Work required: Set down a precise copy of the whole listing.

Provided material:
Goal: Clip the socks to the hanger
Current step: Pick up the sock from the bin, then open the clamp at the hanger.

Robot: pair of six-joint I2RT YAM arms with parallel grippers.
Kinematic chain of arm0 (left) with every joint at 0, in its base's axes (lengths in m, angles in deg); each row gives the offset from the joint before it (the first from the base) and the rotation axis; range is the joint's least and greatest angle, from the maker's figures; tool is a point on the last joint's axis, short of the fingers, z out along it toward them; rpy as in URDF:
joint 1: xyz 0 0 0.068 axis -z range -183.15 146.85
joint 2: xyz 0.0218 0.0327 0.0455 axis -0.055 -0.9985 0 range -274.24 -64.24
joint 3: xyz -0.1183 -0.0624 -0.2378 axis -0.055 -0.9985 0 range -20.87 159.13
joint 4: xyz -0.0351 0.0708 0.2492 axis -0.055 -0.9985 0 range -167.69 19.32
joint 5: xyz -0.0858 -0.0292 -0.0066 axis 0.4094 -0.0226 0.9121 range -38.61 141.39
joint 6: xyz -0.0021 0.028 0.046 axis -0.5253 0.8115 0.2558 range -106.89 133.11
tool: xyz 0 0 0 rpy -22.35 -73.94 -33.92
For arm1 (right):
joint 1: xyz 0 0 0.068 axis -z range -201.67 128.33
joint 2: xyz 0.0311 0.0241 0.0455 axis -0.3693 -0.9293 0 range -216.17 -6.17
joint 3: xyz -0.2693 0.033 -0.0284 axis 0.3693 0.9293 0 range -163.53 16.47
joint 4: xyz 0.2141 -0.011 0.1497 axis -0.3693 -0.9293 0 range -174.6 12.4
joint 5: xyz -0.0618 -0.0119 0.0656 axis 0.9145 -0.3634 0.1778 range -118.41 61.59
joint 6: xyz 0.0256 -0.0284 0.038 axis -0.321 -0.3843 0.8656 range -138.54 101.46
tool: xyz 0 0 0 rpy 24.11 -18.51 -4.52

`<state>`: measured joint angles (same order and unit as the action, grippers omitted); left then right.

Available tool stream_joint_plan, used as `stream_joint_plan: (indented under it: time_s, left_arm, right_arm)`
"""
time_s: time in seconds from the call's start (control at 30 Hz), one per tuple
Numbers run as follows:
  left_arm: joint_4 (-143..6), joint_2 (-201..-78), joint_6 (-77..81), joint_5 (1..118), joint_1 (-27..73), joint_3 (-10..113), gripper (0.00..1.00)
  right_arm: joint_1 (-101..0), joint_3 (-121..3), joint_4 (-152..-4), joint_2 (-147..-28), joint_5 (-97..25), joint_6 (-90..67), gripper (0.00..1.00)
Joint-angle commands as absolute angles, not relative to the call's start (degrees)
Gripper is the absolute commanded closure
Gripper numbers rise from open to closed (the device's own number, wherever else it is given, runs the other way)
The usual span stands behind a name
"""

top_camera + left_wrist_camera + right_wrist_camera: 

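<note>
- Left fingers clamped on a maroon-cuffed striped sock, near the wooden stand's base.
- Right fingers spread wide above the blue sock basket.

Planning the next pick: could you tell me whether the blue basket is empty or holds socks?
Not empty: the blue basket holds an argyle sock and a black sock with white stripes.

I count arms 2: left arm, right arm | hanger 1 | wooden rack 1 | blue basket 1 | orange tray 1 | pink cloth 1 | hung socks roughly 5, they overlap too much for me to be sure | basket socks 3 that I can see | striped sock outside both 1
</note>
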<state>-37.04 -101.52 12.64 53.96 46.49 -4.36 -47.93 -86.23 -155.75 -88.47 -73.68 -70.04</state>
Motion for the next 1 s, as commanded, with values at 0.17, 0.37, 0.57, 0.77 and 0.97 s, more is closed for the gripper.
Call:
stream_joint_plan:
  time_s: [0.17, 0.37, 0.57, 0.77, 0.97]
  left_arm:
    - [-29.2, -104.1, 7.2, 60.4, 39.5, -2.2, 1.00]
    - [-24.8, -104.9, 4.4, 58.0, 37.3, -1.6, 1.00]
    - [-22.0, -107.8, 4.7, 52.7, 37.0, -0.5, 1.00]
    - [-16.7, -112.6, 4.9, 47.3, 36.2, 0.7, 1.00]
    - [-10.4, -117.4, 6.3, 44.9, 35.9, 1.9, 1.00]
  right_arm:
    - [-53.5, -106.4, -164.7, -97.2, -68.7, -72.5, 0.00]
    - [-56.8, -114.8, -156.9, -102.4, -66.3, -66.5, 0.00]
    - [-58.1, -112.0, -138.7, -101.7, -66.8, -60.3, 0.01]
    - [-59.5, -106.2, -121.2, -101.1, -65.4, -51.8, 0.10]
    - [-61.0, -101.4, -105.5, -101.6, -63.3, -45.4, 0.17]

Answer section:
Goal: Clip the socks to the hanger
Current step: Pick up the sock from the bin, then open the clamp at the hanger.

Robot: pair of six-joint I2RT YAM arms with parallel grippers.
Kinematic chain of arm0 (left) with every joint at 0, in its base's axes (lengths in m, angles in deg); each row gives the offset from the joint before it (the first from the base) and the rotation axis; range is the joint's least and greatest angle, from the maker's figures; tool is a point on the last joint's axis, short of the fingers, z out along it toward them; rpy as in URDF:
joint 1: xyz 0 0 0.068 axis -z range -183.15 146.85
joint 2: xyz 0.0218 0.0327 0.0455 axis -0.055 -0.9985 0 range -274.24 -64.24
joint 3: xyz -0.1183 -0.0624 -0.2378 axis -0.055 -0.9985 0 range -20.87 159.13
joint 4: xyz -0.0351 0.0708 0.2492 axis -0.055 -0.9985 0 range -167.69 19.32
joint 5: xyz -0.0858 -0.0292 -0.0066 axis 0.4094 -0.0226 0.9121 range -38.61 141.39
joint 6: xyz -0.0021 0.028 0.046 axis -0.5253 0.8115 0.2558 range -106.89 133.11
tool: xyz 0 0 0 rpy -22.35 -73.94 -33.92
For arm1 (right):
joint 1: xyz 0 0 0.068 axis -z range -201.67 128.33
joint 2: xyz 0.0311 0.0241 0.0455 axis -0.3693 -0.9293 0 range -216.17 -6.17
joint 3: xyz -0.2693 0.033 -0.0284 axis 0.3693 0.9293 0 range -163.53 16.47
joint 4: xyz 0.2141 -0.011 0.1497 axis -0.3693 -0.9293 0 range -174.6 12.4
joint 5: xyz -0.0618 -0.0119 0.0656 axis 0.9145 -0.3634 0.1778 range -118.41 61.59
joint 6: xyz 0.0256 -0.0284 0.038 axis -0.321 -0.3843 0.8656 range -138.54 101.46
tool: xyz 0 0 0 rpy 24.11 -18.51 -4.52

`<state>`: measured joint angles (same order and unit as the action, grippers omitted); left then right.

Available tool stream_joint_plan, used as `stream_joint_plan: (indented under it: time_s, left_arm, right_arm)`
"""
time_s: time in seconds from the call's start (control at 30 Hz), one per tuple
Numbers run as follows:
  left_arm: joint_4 (-143..6), joint_2 (-201..-78), joint_6 (-77..81), joint_5 (1..118), joint_1 (-27..73), joint_3 (-10..113), gripper (0.00..1.00)
  right_arm: joint_1 (-101..0), joint_3 (-121..3), joint_4 (-152..-4), joint_2 (-147..-28), joint_5 (-97..25), joint_6 (-90..67), gripper (0.00..1.00)
Joint-angle commands as absolute angles, not relative to the call's start (degrees)
Gripper is the absolute commanded closure
Gripper numbers rise from open to closed (the device's own number, wherever else it is given, runs the other way)
The usual span stands behind a name
"""

top_camera + left_wrist_camera + right_wrist_camera: 

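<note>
- Left fingers clamped on a maroon-cuffed striped sock, near the wooden stand's base.
- Right fingers spread wide above the blue sock basket.

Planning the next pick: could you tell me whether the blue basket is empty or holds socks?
Not empty: the blue basket holds an argyle sock and a black sock with white stripes.

I count arms 2: left arm, right arm | hanger 1 | wooden rack 1 | blue basket 1 | orange tray 1 | pink cloth 1 | hung socks roughly 5, they overlap too much for me to be sure | basket socks 3 that I can see | striped sock outside both 1
</note>
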<state>-37.04 -101.52 12.64 53.96 46.49 -4.36 -47.93 -86.23 -155.75 -88.47 -73.68 -70.04</state>
Motion for the next 1 s, as commanded, with values at 0.17, 0.37, 0.57, 0.77 and 0.97 s, more is closed for the gripper.
Call:
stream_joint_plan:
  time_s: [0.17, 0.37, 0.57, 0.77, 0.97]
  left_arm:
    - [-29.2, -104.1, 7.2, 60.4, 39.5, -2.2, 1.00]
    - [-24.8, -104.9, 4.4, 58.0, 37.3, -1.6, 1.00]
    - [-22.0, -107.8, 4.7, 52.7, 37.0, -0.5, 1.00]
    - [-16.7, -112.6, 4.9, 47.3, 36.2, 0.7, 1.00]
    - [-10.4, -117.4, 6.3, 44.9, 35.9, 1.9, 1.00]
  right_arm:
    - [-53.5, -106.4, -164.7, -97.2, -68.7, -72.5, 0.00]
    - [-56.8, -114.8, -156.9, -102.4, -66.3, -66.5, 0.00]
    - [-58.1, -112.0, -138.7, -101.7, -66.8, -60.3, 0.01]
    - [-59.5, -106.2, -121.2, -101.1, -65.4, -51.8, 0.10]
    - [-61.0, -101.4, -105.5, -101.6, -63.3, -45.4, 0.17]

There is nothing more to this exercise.